▶

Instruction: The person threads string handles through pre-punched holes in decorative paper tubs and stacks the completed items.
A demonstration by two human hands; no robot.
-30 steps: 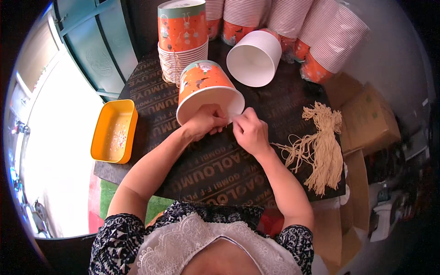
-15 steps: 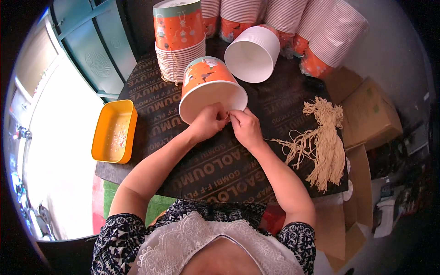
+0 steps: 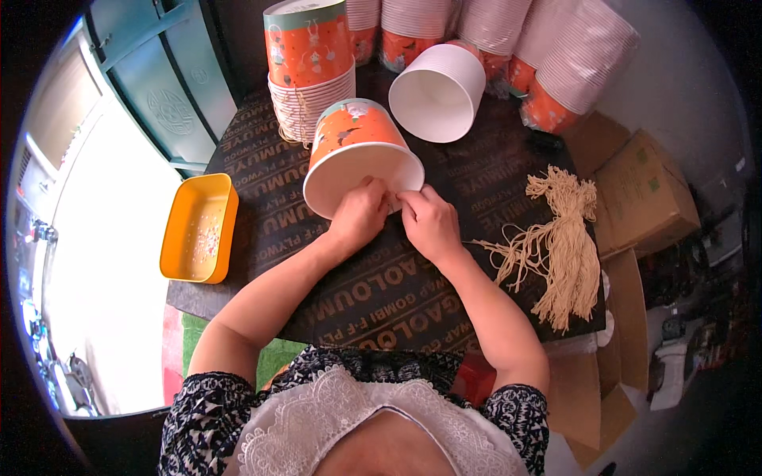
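Observation:
An orange-and-green patterned paper bucket [image 3: 355, 133] lies tilted on its side on the dark table, its white open mouth facing me. My left hand [image 3: 361, 213] is closed, fingertips just inside the mouth near the lower right rim. Whatever is between those fingers is too small or hidden to make out. Right beside it, my right hand [image 3: 430, 224] pinches the bucket's rim with thumb and fingers, the knuckles outside. Off to the right lies a bundle of beige strings [image 3: 565, 254], loose ends trailing toward my right forearm.
Behind stands a stack of matching buckets [image 3: 305, 47] with strings hanging from it. A white-mouthed bucket [image 3: 435, 95] lies beside it, before several wrapped stacks [image 3: 583, 59]. A yellow tray [image 3: 184, 230] with small bits sits left. Cardboard boxes [image 3: 647, 194] stand right of the table [image 3: 357, 305].
The bucket has shifted slightly left and toward me. My left hand has turned into a more closed fist at the rim; my right hand stays at the rim.

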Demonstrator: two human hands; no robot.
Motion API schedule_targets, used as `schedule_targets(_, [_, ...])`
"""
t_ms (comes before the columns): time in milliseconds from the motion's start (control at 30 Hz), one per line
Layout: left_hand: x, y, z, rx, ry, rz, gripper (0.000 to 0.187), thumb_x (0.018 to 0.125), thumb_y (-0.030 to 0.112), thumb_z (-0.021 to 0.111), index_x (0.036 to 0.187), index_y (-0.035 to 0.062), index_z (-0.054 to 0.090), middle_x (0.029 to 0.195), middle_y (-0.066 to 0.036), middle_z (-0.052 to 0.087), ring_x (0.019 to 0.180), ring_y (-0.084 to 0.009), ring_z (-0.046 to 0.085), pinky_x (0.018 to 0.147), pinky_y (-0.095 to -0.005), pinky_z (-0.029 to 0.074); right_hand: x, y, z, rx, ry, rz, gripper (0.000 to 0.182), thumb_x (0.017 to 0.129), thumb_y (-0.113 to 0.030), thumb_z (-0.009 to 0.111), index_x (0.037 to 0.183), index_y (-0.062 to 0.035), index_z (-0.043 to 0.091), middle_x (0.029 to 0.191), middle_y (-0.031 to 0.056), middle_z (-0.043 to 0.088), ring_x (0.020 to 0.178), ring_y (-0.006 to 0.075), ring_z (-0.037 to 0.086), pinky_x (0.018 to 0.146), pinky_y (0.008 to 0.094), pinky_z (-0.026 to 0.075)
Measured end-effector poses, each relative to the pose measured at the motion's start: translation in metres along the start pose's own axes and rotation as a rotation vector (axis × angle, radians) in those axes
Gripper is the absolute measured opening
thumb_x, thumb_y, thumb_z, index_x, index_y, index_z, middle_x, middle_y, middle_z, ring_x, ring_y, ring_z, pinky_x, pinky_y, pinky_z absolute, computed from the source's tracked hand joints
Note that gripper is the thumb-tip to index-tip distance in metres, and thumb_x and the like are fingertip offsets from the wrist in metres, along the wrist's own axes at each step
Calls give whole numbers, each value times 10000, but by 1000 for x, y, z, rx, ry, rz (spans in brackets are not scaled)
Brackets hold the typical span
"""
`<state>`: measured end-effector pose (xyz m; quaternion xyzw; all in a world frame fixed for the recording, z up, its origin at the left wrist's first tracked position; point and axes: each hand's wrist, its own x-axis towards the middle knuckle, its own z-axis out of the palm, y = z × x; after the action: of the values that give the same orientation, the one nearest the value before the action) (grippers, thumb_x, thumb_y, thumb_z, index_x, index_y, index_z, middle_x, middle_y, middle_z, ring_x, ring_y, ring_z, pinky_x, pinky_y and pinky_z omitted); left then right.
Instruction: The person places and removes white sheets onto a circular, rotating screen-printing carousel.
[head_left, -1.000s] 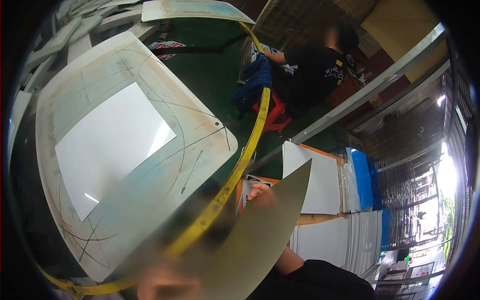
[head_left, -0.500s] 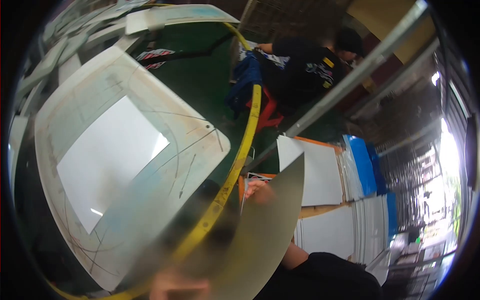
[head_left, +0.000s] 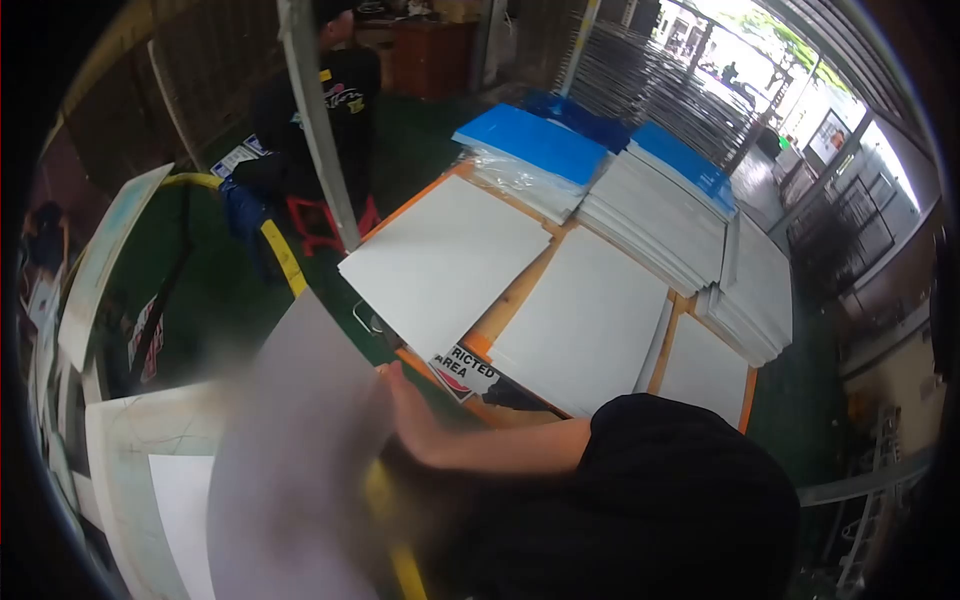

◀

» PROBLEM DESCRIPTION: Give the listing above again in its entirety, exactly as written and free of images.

» TASK RESPONSE:
Instruction: The person threads string handles through pre-punched holes in decorative paper tubs and stacks the completed items.
A demonstration by two human hands; no robot.
-30 steps: 
-15 steps: 
+0 steps: 
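Observation:
An orange-and-green patterned paper bucket [image 3: 355, 133] lies tilted on its side on the dark table, its white open mouth facing me. My left hand [image 3: 361, 213] is closed, fingertips just inside the mouth near the lower right rim. Whatever is between those fingers is too small or hidden to make out. Right beside it, my right hand [image 3: 430, 224] pinches the bucket's rim with thumb and fingers, the knuckles outside. Off to the right lies a bundle of beige strings [image 3: 565, 254], loose ends trailing toward my right forearm.
Behind stands a stack of matching buckets [image 3: 305, 47] with strings hanging from it. A white-mouthed bucket [image 3: 435, 95] lies beside it, before several wrapped stacks [image 3: 583, 59]. A yellow tray [image 3: 184, 230] with small bits sits left. Cardboard boxes [image 3: 647, 194] stand right of the table [image 3: 357, 305].
The bucket has shifted slightly left and toward me. My left hand has turned into a more closed fist at the rim; my right hand stays at the rim.
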
Demonstrator: two human hands; no robot.
Motion API schedule_targets, used as `schedule_targets(_, [_, ...])`
"""
t_ms (comes before the columns): time in milliseconds from the motion's start (control at 30 Hz), one per line
Layout: left_hand: x, y, z, rx, ry, rz, gripper (0.000 to 0.187), thumb_x (0.018 to 0.125), thumb_y (-0.030 to 0.112), thumb_z (-0.021 to 0.111), index_x (0.036 to 0.187), index_y (-0.035 to 0.062), index_z (-0.054 to 0.090), middle_x (0.029 to 0.195), middle_y (-0.066 to 0.036), middle_z (-0.052 to 0.087), ring_x (0.019 to 0.180), ring_y (-0.084 to 0.009), ring_z (-0.046 to 0.085), pinky_x (0.018 to 0.147), pinky_y (-0.095 to -0.005), pinky_z (-0.029 to 0.074); right_hand: x, y, z, rx, ry, rz, gripper (0.000 to 0.182), thumb_x (0.017 to 0.129), thumb_y (-0.113 to 0.030), thumb_z (-0.009 to 0.111), index_x (0.037 to 0.183), index_y (-0.062 to 0.035), index_z (-0.043 to 0.091), middle_x (0.029 to 0.191), middle_y (-0.031 to 0.056), middle_z (-0.043 to 0.088), ring_x (0.020 to 0.178), ring_y (-0.006 to 0.075), ring_z (-0.037 to 0.086), pinky_x (0.018 to 0.146), pinky_y (0.008 to 0.094), pinky_z (-0.026 to 0.075)
Measured end-effector poses, each relative to the pose measured at the motion's start: translation in metres along the start pose's own axes and rotation as a rotation vector (axis × angle, radians) in those axes
Gripper is the absolute measured opening
thumb_x, thumb_y, thumb_z, index_x, index_y, index_z, middle_x, middle_y, middle_z, ring_x, ring_y, ring_z, pinky_x, pinky_y, pinky_z absolute, computed from the source's tracked hand joints
Note that gripper is the thumb-tip to index-tip distance in metres, and thumb_x and the like are fingertip offsets from the wrist in metres, along the wrist's own axes at each step
Calls give whole numbers, each value times 10000, but by 1000 for x, y, z, rx, ry, rz (spans in brackets are not scaled)
Brackets hold the typical span
"""
`<state>`: measured end-effector pose (xyz m; quaternion xyzw; all in a world frame fixed for the recording, z up, its origin at the left wrist's first tracked position; point and axes: each hand's wrist, its own x-axis towards the middle knuckle, its own z-axis out of the palm, y = z × x; after the action: of the values that give the same orientation, the one nearest the value before the action) (grippers, thumb_x, thumb_y, thumb_z, index_x, index_y, index_z, middle_x, middle_y, middle_z, ring_x, ring_y, ring_z, pinky_x, pinky_y and pinky_z omitted); left then right.
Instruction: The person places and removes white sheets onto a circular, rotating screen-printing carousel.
[head_left, -1.000s] 
[head_left, -0.500s] 
[head_left, +0.000s] 

Nothing more is needed for this answer.